Prep Time 10 minutes
Cook Time 30 minutes
Total Time 40 minutes
Course Side Dish
Cuisine American
Servings 9 generous squares

Equipment

  • Large Mixing Bowl As promised, this is a one-bowl recipe. All your mixing happens here.
  • Whisk or Fork For combining dry and wet ingredients smoothly.
  • 8x8-inch baking dish Ceramic or metal works. If you don’t have this size, a loaf pan or muffin tin can be used (just adjust baking time).
  • Spatula To transfer the batter into the baking dish.
  • Oven Preheated to 375°F for the perfect bake.

Ingredients
  

  • 1 cup cornmeal yellow is traditional, but white works too
  • 1 cup all-purpose flour or use gluten-free all-purpose for vegan gf cornbread
  • 1/4 cup organic cane sugar adjust based on your sweetness preference
  • 1 tbsp baking powder
  • 1/2 tsp salt
  • 1 cup unsweetened almond milk or any other non-dairy milk for dairy free cornbread
  • 1/4 cup unsweetened applesauce acts as an egg replacer
  • 1/4 cup neutral oil like canola or avocado — or skip this for a vegan oil free cornbread and replace with extra applesauce
  • 1 tsp apple cider vinegar adds a nice lift and tang

Instructions
 

Preheat and Prep

  1. Start by preheating your oven to 375°F (190°C). Grease your baking dish lightly or line it with parchment paper.

Mix Dry Ingredients

  1. In your large mixing bowl, whisk together the cornmeal, flour, sugar, baking powder, and salt.

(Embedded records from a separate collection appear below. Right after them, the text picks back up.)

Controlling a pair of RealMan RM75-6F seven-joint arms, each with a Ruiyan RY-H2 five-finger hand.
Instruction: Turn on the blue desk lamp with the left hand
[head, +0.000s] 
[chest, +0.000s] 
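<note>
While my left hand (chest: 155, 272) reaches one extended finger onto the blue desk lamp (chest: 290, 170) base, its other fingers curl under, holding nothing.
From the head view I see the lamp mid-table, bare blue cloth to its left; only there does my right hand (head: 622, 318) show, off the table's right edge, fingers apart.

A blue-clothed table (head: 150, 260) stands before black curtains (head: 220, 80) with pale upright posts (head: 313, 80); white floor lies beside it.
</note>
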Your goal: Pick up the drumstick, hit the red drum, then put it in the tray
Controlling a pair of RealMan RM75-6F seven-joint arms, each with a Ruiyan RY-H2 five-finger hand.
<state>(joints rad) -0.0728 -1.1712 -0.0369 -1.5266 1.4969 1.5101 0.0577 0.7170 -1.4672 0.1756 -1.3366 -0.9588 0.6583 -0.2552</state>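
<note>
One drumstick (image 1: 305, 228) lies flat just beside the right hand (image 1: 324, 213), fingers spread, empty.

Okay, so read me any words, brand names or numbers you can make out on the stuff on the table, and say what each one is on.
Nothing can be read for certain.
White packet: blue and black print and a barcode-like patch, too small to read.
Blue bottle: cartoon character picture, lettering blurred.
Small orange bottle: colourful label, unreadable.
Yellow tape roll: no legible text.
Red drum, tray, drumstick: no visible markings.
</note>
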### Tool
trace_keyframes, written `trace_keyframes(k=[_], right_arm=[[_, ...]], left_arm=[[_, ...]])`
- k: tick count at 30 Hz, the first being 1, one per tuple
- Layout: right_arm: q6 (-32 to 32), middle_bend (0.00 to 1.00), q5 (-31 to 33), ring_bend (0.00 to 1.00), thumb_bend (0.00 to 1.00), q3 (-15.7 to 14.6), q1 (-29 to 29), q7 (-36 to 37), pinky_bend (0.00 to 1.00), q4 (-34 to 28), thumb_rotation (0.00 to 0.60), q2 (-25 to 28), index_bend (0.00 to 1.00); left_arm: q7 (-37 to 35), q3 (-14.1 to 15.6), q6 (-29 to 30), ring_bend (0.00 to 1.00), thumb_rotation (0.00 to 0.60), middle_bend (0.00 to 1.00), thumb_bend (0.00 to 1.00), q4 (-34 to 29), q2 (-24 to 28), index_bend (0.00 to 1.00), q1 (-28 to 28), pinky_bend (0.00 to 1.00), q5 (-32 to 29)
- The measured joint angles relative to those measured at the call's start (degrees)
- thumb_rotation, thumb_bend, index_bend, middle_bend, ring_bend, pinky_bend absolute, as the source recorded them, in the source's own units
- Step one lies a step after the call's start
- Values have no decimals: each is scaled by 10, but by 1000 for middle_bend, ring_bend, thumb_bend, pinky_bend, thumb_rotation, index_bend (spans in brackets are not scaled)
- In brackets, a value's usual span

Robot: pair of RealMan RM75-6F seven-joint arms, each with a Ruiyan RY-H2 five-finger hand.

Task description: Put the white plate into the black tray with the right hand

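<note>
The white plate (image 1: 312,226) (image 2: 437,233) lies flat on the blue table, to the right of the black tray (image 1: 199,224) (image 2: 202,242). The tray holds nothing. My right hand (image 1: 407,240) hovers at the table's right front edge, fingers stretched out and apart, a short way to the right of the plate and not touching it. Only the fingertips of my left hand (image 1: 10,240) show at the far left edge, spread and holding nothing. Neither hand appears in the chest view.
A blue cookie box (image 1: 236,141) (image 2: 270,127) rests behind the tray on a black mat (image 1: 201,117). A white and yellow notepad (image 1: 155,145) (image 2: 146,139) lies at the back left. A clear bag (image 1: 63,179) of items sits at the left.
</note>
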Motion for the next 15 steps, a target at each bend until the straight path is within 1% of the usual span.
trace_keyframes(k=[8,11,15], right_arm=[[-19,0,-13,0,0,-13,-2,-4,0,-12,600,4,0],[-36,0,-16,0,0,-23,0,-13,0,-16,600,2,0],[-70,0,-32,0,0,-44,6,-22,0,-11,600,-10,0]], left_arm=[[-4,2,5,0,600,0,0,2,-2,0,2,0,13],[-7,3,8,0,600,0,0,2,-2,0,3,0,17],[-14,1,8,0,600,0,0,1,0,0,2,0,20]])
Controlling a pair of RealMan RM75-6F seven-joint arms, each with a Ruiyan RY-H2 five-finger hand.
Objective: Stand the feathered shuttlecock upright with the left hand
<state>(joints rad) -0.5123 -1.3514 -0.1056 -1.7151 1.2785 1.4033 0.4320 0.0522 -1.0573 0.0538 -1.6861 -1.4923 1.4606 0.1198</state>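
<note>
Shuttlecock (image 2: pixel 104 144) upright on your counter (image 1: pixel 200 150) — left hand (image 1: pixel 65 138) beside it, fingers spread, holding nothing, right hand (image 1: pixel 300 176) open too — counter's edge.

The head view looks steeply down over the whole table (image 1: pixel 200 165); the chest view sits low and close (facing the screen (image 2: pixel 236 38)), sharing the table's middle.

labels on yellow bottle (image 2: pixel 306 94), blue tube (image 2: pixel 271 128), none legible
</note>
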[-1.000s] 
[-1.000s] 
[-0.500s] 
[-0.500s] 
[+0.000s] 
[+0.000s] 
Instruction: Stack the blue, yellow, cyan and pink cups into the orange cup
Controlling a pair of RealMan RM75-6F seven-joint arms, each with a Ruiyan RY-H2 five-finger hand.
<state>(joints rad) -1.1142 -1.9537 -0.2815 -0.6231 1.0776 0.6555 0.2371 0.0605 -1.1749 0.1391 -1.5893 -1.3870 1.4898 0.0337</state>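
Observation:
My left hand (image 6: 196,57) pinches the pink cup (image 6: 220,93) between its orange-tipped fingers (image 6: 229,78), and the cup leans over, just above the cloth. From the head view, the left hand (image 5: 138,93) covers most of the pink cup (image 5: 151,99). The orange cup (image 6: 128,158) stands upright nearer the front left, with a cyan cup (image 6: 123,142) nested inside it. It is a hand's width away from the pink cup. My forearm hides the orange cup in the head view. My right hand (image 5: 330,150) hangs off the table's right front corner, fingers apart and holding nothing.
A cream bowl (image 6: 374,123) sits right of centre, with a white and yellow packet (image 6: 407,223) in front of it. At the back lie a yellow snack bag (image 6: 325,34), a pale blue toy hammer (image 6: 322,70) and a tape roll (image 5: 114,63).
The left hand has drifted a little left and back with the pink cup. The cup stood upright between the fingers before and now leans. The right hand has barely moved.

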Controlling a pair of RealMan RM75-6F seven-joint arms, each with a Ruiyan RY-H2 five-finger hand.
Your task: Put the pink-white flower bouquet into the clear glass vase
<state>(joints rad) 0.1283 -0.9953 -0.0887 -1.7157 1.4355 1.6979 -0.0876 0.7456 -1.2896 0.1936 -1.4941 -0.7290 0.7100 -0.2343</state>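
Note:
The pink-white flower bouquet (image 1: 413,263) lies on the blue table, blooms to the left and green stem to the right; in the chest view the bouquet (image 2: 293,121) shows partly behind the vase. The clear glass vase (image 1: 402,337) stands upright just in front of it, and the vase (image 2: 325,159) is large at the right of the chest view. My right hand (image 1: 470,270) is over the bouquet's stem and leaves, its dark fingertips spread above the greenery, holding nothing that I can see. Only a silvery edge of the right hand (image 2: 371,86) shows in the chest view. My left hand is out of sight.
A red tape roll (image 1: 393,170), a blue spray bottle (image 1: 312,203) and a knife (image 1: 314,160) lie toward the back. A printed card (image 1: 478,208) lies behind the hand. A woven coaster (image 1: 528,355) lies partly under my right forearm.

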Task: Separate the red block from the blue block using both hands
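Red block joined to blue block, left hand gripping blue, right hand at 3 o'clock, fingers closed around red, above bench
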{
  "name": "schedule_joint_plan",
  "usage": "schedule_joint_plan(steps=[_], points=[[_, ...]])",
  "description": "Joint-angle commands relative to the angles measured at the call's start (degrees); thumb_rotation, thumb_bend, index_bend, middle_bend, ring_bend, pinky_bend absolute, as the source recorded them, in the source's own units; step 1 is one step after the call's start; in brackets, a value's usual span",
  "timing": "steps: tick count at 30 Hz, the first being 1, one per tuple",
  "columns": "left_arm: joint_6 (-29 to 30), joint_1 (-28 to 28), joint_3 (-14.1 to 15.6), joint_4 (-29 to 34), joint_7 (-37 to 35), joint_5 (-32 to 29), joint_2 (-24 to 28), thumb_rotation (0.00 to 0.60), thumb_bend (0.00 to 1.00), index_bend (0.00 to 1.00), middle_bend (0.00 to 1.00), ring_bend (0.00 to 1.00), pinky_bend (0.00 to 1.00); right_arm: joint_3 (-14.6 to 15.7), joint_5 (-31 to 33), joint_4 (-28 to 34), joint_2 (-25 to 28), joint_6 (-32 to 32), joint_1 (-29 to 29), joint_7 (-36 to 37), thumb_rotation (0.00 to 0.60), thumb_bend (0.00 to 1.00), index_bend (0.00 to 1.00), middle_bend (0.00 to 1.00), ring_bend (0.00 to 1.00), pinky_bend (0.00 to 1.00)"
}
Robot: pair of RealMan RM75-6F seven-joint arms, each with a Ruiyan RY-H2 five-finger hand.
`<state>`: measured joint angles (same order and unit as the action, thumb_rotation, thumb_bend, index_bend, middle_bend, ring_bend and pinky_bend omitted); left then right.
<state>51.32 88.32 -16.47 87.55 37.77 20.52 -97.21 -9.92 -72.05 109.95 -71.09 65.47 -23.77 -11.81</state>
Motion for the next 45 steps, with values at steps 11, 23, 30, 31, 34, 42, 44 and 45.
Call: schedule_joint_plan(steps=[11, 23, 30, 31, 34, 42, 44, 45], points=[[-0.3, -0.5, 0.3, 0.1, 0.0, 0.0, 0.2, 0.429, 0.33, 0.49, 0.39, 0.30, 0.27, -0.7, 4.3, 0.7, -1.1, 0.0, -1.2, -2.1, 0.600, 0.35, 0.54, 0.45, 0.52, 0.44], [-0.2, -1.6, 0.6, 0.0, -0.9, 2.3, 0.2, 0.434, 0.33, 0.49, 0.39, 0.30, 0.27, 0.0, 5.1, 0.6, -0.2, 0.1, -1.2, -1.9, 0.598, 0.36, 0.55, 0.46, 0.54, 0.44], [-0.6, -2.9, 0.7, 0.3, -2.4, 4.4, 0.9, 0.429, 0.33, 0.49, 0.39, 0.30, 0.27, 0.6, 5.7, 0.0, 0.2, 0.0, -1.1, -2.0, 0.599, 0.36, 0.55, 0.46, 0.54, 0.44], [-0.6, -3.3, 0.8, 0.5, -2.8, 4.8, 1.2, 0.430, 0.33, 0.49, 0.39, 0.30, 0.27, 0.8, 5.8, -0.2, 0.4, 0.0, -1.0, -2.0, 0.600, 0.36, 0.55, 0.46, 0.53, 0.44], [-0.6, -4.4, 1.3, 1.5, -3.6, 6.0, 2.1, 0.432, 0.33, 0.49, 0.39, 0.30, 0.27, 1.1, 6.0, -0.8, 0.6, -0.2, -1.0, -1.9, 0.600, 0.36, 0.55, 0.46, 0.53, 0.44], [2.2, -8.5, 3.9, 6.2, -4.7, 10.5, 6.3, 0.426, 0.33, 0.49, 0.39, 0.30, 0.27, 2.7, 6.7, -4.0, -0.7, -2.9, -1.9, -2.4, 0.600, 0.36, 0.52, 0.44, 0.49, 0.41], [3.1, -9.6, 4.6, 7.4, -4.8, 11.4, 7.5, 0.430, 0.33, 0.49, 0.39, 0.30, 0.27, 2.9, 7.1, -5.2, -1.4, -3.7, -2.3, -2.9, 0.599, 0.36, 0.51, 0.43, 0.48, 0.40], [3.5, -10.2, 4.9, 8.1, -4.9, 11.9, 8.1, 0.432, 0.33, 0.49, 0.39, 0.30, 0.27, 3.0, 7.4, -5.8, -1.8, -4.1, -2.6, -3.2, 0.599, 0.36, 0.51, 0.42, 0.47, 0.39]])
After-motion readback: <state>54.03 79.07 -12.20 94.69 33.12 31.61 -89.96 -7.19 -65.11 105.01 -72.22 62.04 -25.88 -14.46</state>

This helps ensure even distribution so you don’t get clumps of baking powder in any one bite.

Add Wet Ingredients

  1. Add in the almond milk, applesauce, oil (or extra applesauce for oil-free), and apple cider vinegar. Mix until just combined. Don't overmix; a few lumps are okay and will give the cornbread a nice texture.

Pour and Smooth

  1. Pour the batter into your prepared baking dish. Use your spatula to smooth the top evenly.

Bake

  1. Place the dish in the center of your preheated oven and bake for about 30 minutes. A toothpick inserted in the center should come out clean.

Cool and Serve

  1. Let the cornbread cool in the pan for at least 10 minutes before slicing. It firms up as it cools, making it easier to cut into neat squares.